The setup achieved peak entrance dose rates of 8 Gy/min and PVDRs >30 for microbeams. Agreement between Monte Carlo simulations and film dosimetry is generally better for larger beam widths; qualitative measurements validated Monte Carlo predicted results. A smaller focal spot enhances PVDRs and reduces beam penumbras but substantially reduces the dose rate. A reduction of the beam emission angle improves the PVDR, beam penumbras, and dose rate without impairing field homogeneity. Minibeams showed similar field characteristics compared with microbeams at the same ratio of beam width and distance but had better agreement with simulations.

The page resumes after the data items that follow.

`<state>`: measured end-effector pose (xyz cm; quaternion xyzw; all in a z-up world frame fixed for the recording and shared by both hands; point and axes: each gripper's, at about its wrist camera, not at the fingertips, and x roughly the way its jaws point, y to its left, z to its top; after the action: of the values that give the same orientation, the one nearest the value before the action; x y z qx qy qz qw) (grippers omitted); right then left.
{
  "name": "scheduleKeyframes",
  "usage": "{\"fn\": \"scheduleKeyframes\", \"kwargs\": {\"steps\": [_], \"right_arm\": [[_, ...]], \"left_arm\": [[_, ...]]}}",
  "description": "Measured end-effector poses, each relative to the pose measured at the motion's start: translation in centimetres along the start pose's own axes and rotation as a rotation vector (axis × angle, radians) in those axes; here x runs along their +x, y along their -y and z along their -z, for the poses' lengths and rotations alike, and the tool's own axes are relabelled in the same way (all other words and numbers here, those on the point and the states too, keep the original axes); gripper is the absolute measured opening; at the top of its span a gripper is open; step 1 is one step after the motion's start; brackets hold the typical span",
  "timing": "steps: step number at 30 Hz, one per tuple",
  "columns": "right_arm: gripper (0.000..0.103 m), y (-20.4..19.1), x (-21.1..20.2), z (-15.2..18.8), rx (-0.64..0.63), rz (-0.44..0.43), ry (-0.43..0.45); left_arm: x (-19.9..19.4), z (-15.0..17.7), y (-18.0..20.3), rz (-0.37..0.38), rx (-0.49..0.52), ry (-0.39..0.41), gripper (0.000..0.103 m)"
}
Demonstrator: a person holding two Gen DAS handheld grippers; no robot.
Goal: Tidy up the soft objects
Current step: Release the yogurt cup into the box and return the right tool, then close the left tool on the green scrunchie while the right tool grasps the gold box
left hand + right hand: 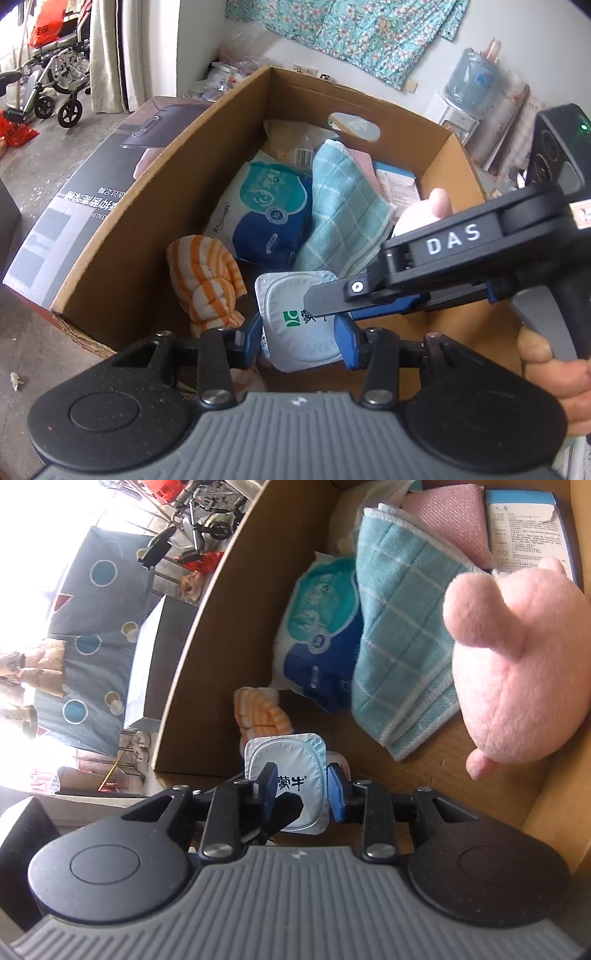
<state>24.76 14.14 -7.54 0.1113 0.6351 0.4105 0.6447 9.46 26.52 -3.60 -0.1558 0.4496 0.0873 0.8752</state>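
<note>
A yoghurt cup with a white foil lid sits tilted low in the open cardboard box. My left gripper has a blue pad against each side of it. My right gripper comes in from the right, one fingertip over the lid and the other at its right edge. In the right wrist view the yoghurt cup shows between the right gripper's fingers. Soft items lie behind it: an orange striped towel, a blue tissue pack, a teal checked cloth, a pink cloth and a pink plush toy.
A printed blue box stands at the box's far end. A dark printed carton lies along its left wall. A wheelchair stands on the floor beyond, and a water dispenser stands behind right. A hand holds the right gripper's handle.
</note>
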Motion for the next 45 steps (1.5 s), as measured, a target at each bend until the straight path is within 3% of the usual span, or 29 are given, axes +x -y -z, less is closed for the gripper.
{"fn": "scheduleKeyframes", "kwargs": {"steps": [11, 20, 25, 35, 39, 45], "right_arm": [[0.032, 0.2, -2.2, 0.2, -0.013, 0.005, 0.058], [0.042, 0.3, -10.5, 4.1, -0.062, -0.101, 0.250], [0.047, 4.0, -17.7, 8.0, -0.054, -0.086, 0.350], [0.054, 16.7, -32.3, 13.5, 0.092, 0.154, 0.581], [0.055, 22.0, -34.5, 13.9, 0.199, 0.155, 0.588], [0.057, 28.0, -32.8, 11.4, 0.411, 0.035, 0.533]], "left_arm": [[-1.0, -0.3, 0.4, 0.002, -0.019, 0.027, 0.057], [-5.0, 0.1, 3.8, 0.019, 0.053, 0.147, 0.068], [-7.0, 1.0, 8.7, 0.098, 0.168, 0.218, 0.076], [-4.9, 4.3, 22.0, 0.227, 0.506, 0.258, 0.079], [-2.3, 5.5, 26.8, 0.262, 0.626, 0.249, 0.079], [2.8, 6.8, 32.4, 0.264, 0.839, 0.224, 0.075]]}}
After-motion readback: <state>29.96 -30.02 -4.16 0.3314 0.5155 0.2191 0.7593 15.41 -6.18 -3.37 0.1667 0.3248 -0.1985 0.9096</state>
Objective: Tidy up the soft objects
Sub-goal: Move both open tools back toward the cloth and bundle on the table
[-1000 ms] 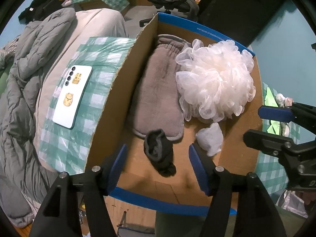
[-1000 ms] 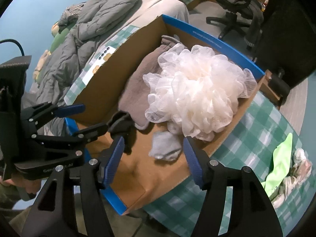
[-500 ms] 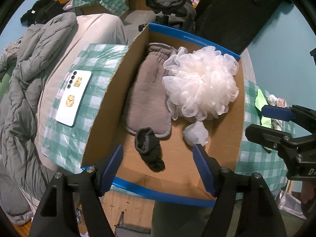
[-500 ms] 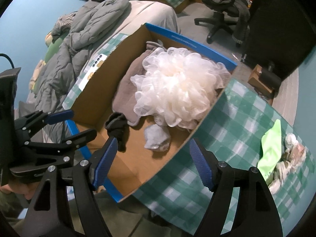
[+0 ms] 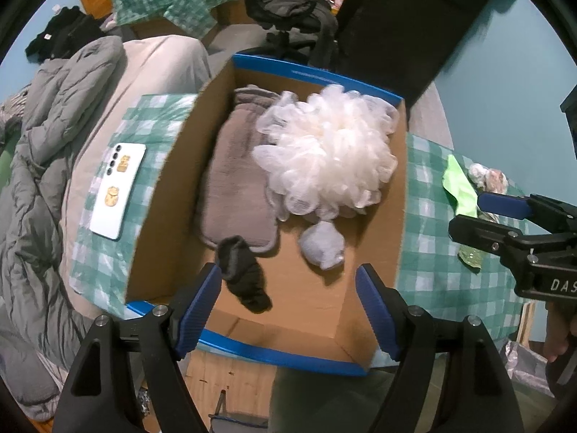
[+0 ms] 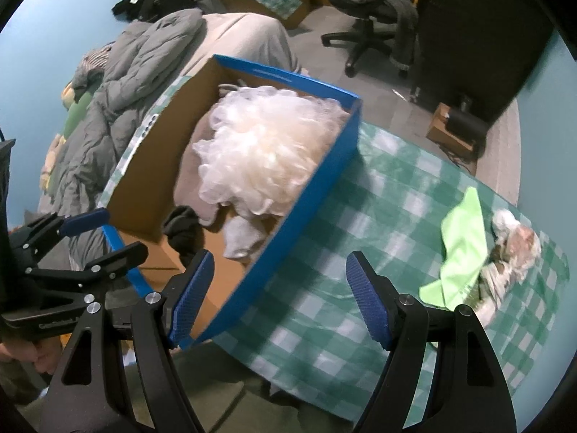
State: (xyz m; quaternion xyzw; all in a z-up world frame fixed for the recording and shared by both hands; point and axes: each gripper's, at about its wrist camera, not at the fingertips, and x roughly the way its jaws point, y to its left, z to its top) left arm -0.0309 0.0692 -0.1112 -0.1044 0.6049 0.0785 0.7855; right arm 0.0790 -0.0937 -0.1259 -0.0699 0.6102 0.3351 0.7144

The developed setup is already in use for in vitro experiments and soon for in vivo irradiations. Deviations between Monte Carlo simulations and film dosimetry are attributed to scattering at the collimator surface and manufacturing inaccuracies and are a matter of ongoing research.
微束放射治疗是放射肿瘤学中的一种临床前概念。与传统放射治疗相比,它在同等肿瘤控制效果下能更有效地保护正常组织。放射场由数百格雷的峰值区域组成,而峰间(低谷)的剂量低于组织耐受水平。微束放射治疗的光束宽度和距离在亚毫米范围内。毫米范围内的类似替代概念是微束放射治疗。尽管这两种方法都是在大型同步加速器设施中开发的,但最近已经提出了紧凑型替代源。
一台小型动物辐照仪配备了特殊的 3 层准直器,用于临床前研究,可产生灵活宽度达 100μm 的微束。胶片剂量测定法提供了剂量分布的测量结果,并与蒙特卡罗剂量预测进行了比较。此外,还使用中国仓鼠 CHO-K1 细胞的微核测定作为生物剂量计。修改了 X 射线管的焦点尺寸和射束发射角度,以优化峰值剂量率、峰谷剂量比(PVDR)、射束形状和场均匀性。配备最大 500μm 狭缝宽度的等效准直器可产生微束,并允许比较微束和微束场特性。
该装置实现了 8Gy/min 的峰值入口剂量率和>30 的 PVDR 用于微束。对于较大的光束宽度,蒙特卡罗模拟和胶片剂量测定的一致性通常更好;定性测量验证了蒙特卡罗预测结果。较小的焦点尺寸提高了 PVDR,并减少了射束半影,但大大降低了剂量率。减少射束发射角度可改善 PVDR、射束半影和剂量率,而不会影响场均匀性。与微束相比,在相同的光束宽度和距离比下,微束显示出相似的场特性,但与模拟结果的一致性更好。
所开发的装置已投入使用进行体外实验,不久将用于体内照射。蒙特卡罗模拟和胶片剂量测定之间的偏差归因于准直器表面的散射和制造不准确,这是正在进行的研究的一个课题。